Le conflit aux enjeux complexes qui vient d'éclater au Caucase, et l'intervention militaire russe en Georgie qui fait suite aux tensions en Ossetie du Sud et en Abkhazie a été l'occasion de l'ouverture d'un second front sur le terrain numérique. Contrairement aux attaques qui ont ciblé l'Estonie, l'Ukraine et dans une moindre mesure les différentes attaques à caractère politique contres des sites gouvernementaux ou associatifs dont il est difficile de prouver l'implication d'un pouvoir étatique, ici la conjonction de l'intervention militaire et des cyber-attaques observées ou en cours donnent une vision intéressante des méthodes et des contre-mesures en action sur ce nouveau terrain.

Dès le 22 juillet 2008, et faisant suite à la violation de l'espace aérien géorgien par des avions de chasse russes, le site du président georgien Mikhail Saakashvili a fait l'objet d'une attaque DDoS et s'est retrouvé inaccessible durant 24 heures. José Nazario, expert chez Arbor Networks, a analysé l'activité réseau durant l'attaque et révélé qu'un message était accessible dans les flux (HTTP, SYN, ICMP) durant l'attaque : “win+love+in+Rusia”. Le site est d'ailleurs toujours inaccessible au moment de la rédaction de cette note.

Depuis, l'escalade militaire a été suivi du défacement du ministère des affaires étrangères georgien (ou le portrait de Mr Saakashvili faisait face à celui d'Hitler) ainsi que de celui de la banque nationale. De plus, plusieurs portails d'informations ont été rendus indisponibles suite à des attaques de type DDoS. Jart Armin, qui s'intéresse de près au trafic réseau lié à cette guerre évoque sur son blog un contrôle russe des points clés de l'infrastructure Web géorgienne :

the latest server routing map... shows the Russian based servers AS12389 ROSTELECOM, AS8342 RTCOMM, and AS8359 COMSTAR, controlling all traffic to Georgia’s key servers. For example here AS28751 CAUCASUS NET AS Caucasus Network Tbilisi, Georgia & AS20771 DeltaNet Autonomous System DeltaNet ltd 0179 Tbilisi Georgia.

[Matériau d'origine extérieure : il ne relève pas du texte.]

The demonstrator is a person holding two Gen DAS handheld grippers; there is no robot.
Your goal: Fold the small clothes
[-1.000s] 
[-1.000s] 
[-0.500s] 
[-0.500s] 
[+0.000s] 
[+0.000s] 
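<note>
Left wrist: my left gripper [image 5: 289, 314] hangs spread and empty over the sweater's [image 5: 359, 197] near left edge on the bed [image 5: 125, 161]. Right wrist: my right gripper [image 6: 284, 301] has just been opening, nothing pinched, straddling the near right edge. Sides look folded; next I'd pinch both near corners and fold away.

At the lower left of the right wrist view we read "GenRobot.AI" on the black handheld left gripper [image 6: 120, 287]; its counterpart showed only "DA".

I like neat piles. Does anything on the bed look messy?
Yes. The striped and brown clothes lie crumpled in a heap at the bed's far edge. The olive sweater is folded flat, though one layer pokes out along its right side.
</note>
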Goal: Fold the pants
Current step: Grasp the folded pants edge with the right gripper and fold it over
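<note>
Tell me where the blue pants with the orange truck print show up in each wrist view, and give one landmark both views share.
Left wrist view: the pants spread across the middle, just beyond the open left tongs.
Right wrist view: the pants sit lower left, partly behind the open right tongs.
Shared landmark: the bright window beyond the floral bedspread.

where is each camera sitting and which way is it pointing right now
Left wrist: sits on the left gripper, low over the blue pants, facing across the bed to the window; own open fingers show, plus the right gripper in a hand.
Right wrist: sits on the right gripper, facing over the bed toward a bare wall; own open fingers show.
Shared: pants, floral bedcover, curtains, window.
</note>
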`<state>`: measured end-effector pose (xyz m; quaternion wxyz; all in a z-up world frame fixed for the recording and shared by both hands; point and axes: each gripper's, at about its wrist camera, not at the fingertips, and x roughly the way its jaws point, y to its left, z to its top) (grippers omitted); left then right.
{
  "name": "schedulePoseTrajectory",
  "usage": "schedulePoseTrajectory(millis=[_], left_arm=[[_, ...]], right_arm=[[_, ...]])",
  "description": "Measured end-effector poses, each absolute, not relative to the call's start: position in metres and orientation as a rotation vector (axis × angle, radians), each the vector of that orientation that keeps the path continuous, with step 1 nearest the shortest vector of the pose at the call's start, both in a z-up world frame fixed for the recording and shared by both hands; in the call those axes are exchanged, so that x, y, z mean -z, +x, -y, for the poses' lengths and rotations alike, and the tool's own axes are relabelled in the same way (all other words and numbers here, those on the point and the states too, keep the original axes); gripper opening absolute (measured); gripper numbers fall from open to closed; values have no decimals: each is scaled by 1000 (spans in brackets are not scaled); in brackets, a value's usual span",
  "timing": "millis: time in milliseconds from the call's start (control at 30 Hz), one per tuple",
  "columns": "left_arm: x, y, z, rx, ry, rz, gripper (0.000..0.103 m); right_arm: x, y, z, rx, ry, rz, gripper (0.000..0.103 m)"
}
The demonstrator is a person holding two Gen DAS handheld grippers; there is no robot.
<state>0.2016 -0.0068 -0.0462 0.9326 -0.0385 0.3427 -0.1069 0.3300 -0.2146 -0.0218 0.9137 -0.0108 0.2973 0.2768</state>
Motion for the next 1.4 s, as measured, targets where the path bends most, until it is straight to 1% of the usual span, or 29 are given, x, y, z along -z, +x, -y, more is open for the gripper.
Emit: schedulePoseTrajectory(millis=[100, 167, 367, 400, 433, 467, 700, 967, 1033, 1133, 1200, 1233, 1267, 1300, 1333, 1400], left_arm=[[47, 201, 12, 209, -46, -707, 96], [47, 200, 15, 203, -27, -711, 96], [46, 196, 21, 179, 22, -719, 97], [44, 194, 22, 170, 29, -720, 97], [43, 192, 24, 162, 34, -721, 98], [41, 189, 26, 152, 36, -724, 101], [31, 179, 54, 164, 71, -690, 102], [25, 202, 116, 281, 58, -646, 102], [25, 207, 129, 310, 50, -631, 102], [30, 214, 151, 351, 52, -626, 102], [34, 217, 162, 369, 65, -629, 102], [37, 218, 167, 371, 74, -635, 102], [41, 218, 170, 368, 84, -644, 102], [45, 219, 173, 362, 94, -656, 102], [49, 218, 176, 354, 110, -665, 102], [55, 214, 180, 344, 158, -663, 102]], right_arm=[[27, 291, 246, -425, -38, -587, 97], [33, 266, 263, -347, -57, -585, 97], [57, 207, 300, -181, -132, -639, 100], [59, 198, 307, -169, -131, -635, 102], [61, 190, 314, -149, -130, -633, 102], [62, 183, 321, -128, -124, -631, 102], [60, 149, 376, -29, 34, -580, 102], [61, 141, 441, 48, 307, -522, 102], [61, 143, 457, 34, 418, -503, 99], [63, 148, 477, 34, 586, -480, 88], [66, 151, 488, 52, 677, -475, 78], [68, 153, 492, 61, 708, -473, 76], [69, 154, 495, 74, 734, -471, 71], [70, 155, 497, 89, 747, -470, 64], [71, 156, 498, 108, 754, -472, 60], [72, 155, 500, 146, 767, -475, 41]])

Tandis que Gadi Evron n'y voit qu'une suite de phénomènes logiques en période de crises diplomatiques et indépendante du pouvoir en place.

Ces multiples attaques sont-elles coordonnées par le pouvoir central à Moscou ou le fait de groupuscules patriotiques isolés ? Difficile à dire à l'heure actuelle, la prudence s'impose et je me garderais bien d'avancer une hypothèse bancale même si pour le pouvoir géorgien le doute n'est plus permis :

"Georgia has been attacked by a formidable force, it is a brutal attack with the use of air force, tanks and even the trademark cyber attack."

Quoiqu'il en soit, il n'est pas fréquent de voir un pays limitrophe, en l'occurence l'Estonie, envoyer officiellement ses experts du CERT pour panser les plaies sur le terrain numérique, et encore moins voir un ministère des affaires étrangères contraint de faire ses annonces officielles à partir d'une plateforme Blogspot.

Voir également le blog de Renesys pour des compléments sur l'infrastructure géeorgienne et les enjeux en cours dans la région :

(...)What many people don't realize is that the cyber world is often built alongside the physical one. That is, those fiber optic cables that carry Internet traffic tend to follow the world's pipelines, bridges, and railroad tracks. Loss of Internet connectivity can therefore imply the physical destruction of vital pathways for trade.